Opinion  Rapport du BAPE sur l'uranium

Les dessous de l’« acceptabilité sociale »

Les considérations environnementales et économiques ne sont pas les seuls critères pour juger une activité de développement

Le dernier rapport du BAPE portant sur l’exploration et l’exploitation de l’uranium au Québec ne fait pas, semble-t-il, l’unanimité.

On y adopte une posture qui s’appuie essentiellement sur une notion qui s’impose de plus en plus, celle de juger tel ou tel développement à l’aune de l’ « acceptabilité sociale ». L’absence d’acceptabilité sociale avait été évoquée également par le BAPE dans le cas de la fracturation hydraulique et l’exploitation du gaz de schiste.

Pour les gens qui s’attendent à ce que le BAPE s’en tienne à un rôle davantage technique, s’appuyant seulement sur des critères rigoureux et reconnus dans le domaine des sciences de l’environnement ou de la santé, la facture et les recommandations de ces rapports peuvent surprendre.

La prise en compte de cette dimension par le BAPE est toutefois enrichissante et intéressante.

La notion d’ « acceptabilité sociale » n’est pas nouvelle ni particulière au Québec, car elle tend à s’imposer également comme une considération importante de la part des bailleurs de fonds, tels que la Banque mondiale ou la Société financière internationale quand il s’agit de financer des projets ou des programmes dans les pays en développement. On y pose de plus en plus le principe du « consentement préalable, libre et éclairé » des sociétés qui seraient directement affectées par les projets.
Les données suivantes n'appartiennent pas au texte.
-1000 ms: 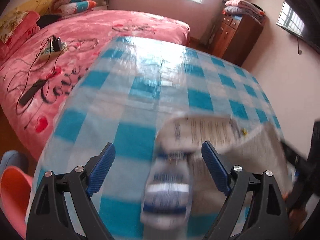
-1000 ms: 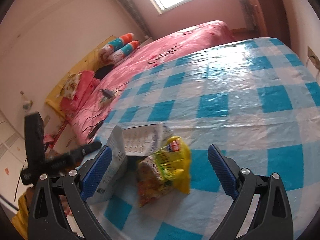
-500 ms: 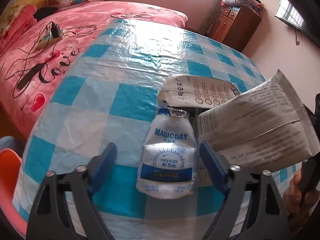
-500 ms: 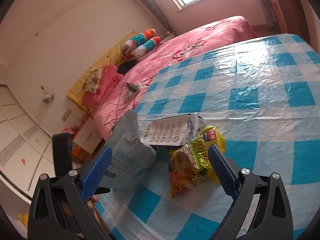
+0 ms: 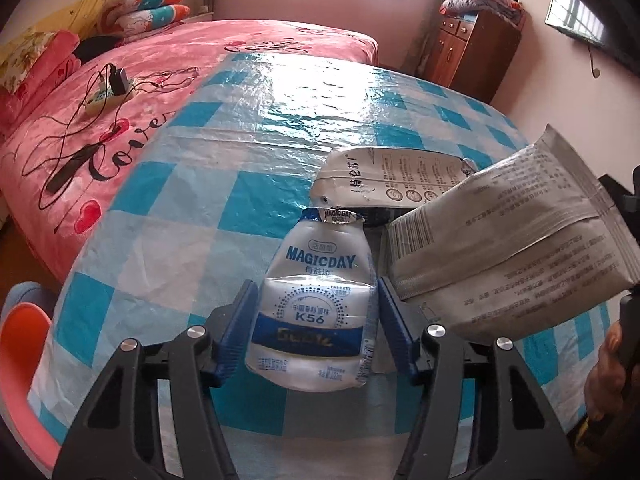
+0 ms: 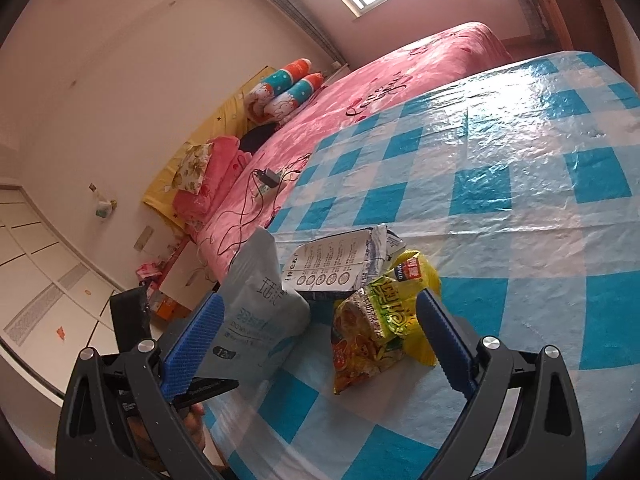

Les gestionnaires de projet, en particulier dans le domaine minier, ont aussi réalisé qu’un projet peut ne pas être pas vraiment « viable » sur le plan opérationnel s’il provoque l’aliénation des populations voisines ou des parties prenantes au risque d’entraîner surcoûts et délais. L’industrie minière reconnaît depuis près de 20 ans l’importance d’une « license sociale », comme s’il s’agissait d’obtenir un « permis social » en parallèle à l’obtention de permis environnementaux réglementaires traditionnels.

Cette « license sociale » prend souvent la forme de négociations ou d’ententes avec les populations riveraines – en particulier, au Canada et au Québec, avec les populations autochtones . Ces ententes prennent la forme d’IBA (« Impact-Benefits Agreements »), contenant des mesures d’accompagnement, d’embauches, de retombées économiques, de dédommagement, ou même de participation aux bénéfices.

Dans le cas du BAPE sur la question de l’uranium, la question se pose différemment. On la situe au niveau des principes mêmes du développement, du choix et de l’orientation du développement : dans ce cas, minier. L’« acceptabilité sociale », ça veut dire quoi? Ça se mesure comment ? Ça pèse combien par rapport à des considérations économiques ou des enjeux environnementaux qui, objectivement, pourraient être évalués comme étant acceptables, voire négligeables?

Cela entraîne à son tour la question suivante : existe-t-il des critères précis, définis, inscrits dans l’esprit du développement durable, qui permettent de juger de l’acceptabilité sociale ou non de filières ou d’activités de développement? Ou alors, l’acceptabilité sociale pour le BAPE n’est-elle qu’une autre forme de sondage ce que l’on appelait autrefois «l’opinion publique »?

C’est peut-être ce qui déçoit davantage dans ce rapport du BAPE. On n’y trouve pas de grands principes transcendants de développement minier intelligent, sinon que de faire état d’un manque de consensus sur la filière de l'uranium. On y fait état davantage d’un manque « d’acceptation » plutôt que d’un déficit « d’acceptabilité ».

En 1980, le gouvernement suédois proposait à ses citoyens un référendum concernant différents scénarios de sorties du nucléaire civil. Une des options obtint la pluralité (non la majorité) des voix. C’est ainsi que fut convenu un moratoire sur le nucléaire, moratoire qui fit « consensus » et qui a duré jusqu’en 2009. Si nous n’avions pas si peur du mot « référendum », c’est peut-être la voie qu’il nous faudrait suivre? Demander à tous?